This is actually the Acer Predator Helios 500 configuration delivered to TechRadar for review:
CPU: 2.90GHz Intel Core i9-8950HK (hexa-core, 12MB cache, up to 4.8GHz)
Graphics: Nvidia GeForce GTX 1070 (8GB GDDR5); Intel UHD Graphics 630
RAM: 16GB DDR4 SDRAM
Screen: 17.3-inch FHD (1,920 x 1,080) 16:9 IPS (144Hz refresh rate)
Storage: 512GB SSD, 2TB HDD
Ports: 2 x Thunderbolt 3, 1 x USB 2.0, 3 x USB 3.0, HDMI 2.0, RJ-45 Ethernet, DisplayPort, Mic-In jack, 3.5mm headphone jack, Kensington Lock
Connectivity: IEEE 802.11AC Gigabit Ethernet, Bluetooth 5.0
Camera: HD webcam (1,280 x 720)
Weight: 8.82 pounds (4kg)
Size: 16.9 x 11.7 x 1.5 inches (42.9 x 29.7 x 3.8cm; W x D x H)
Price and availability
The Acer Predator Helios 500 has three different configurations in america, which have Windows 10 installed.
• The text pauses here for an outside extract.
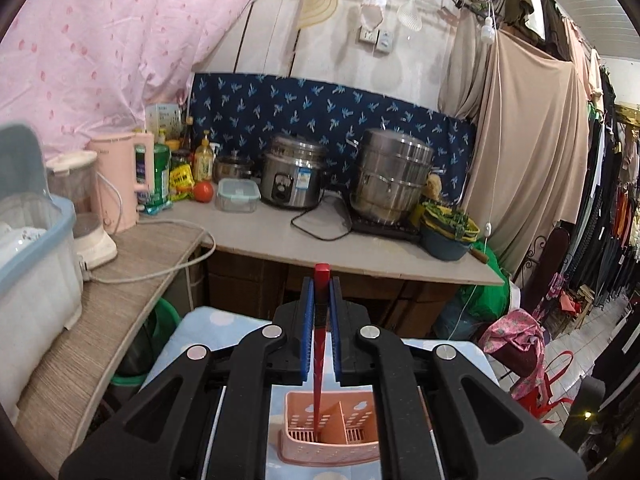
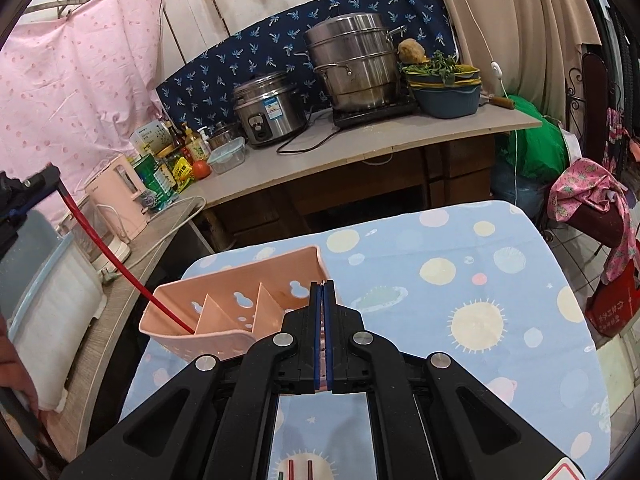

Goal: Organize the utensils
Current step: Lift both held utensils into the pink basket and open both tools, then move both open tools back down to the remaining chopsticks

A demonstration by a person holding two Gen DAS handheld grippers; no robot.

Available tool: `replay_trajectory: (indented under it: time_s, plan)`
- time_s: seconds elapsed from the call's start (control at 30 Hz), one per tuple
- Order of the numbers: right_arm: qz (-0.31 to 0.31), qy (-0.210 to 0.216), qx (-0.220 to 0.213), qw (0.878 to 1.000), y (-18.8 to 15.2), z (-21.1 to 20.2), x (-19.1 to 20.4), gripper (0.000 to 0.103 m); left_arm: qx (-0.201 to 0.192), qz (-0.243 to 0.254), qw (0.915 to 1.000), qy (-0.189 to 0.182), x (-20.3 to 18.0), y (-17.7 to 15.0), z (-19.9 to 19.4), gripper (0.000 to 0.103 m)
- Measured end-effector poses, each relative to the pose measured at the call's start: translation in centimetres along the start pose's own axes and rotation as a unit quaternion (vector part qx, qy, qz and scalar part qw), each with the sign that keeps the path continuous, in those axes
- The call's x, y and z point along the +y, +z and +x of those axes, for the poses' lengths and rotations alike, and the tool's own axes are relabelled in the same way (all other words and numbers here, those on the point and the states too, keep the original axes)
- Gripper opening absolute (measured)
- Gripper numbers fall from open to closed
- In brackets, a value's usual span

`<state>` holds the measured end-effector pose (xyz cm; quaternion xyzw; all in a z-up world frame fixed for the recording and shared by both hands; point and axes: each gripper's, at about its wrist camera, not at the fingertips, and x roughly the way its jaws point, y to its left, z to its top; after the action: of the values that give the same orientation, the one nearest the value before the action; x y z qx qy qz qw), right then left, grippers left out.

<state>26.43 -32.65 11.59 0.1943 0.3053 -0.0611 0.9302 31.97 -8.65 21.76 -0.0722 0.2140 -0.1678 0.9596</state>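
My left gripper [image 1: 321, 284] is shut on a red chopstick [image 1: 319, 360] and holds it upright, its tip down inside a compartment of the pink utensil holder [image 1: 332, 446]. In the right wrist view the chopstick [image 2: 120, 270] slants into the leftmost compartment of the holder [image 2: 224, 300], with the left gripper [image 2: 48, 178] at the far left. My right gripper [image 2: 323, 286] is shut on the holder's right end wall. More chopsticks [image 2: 300, 470] lie on the table under it.
The holder stands on a table with a blue planet-print cloth [image 2: 460, 280]. A counter [image 2: 360, 140] behind carries a rice cooker [image 2: 268, 110], a steamer pot [image 2: 352, 64], bowls and bottles. A pink kettle [image 1: 124, 180] and a dish box [image 1: 36, 248] stand at the left.
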Motion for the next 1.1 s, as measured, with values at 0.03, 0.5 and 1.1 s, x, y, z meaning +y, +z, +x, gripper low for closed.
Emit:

The standard of these may be the $1,999 model, which features an Intel Core i7 processor, instead of our review model’s i9 processor, and less space for storage.
To get our review model’s specs, you will need to shell out $500, or about $200 more, to achieve the mid-range model that has the competitive AMD Ryzen 7 2700 processor (octa-core, 3.20GHz) but only includes a solid state drive no discrete graphics card, instead using AMD Radeon RX Vega 10 integrated graphics.
In the united kingdom, there are seven configurations available, the least expensive of which will cost you £1,799 and gets the same specs as the essential US model (if you can decide on a 512GB SSD instead of the 1TB HDD + 256GB SSD combo). For something such as our review unit configuration, except with only a 1TB HDD and 256GB SSD, it’s £2,499. For a splurge, you will find a £2,799 configuration with the same processor, GPU and storage, but 32GB RAM.
Only one configuration happens to be obtainable in Australia. Setting you back AU$2,999, this configuration boasts the same GPU and memory, but with an i7 processor and and a 1TB HDD + 256GB SSD storage combo.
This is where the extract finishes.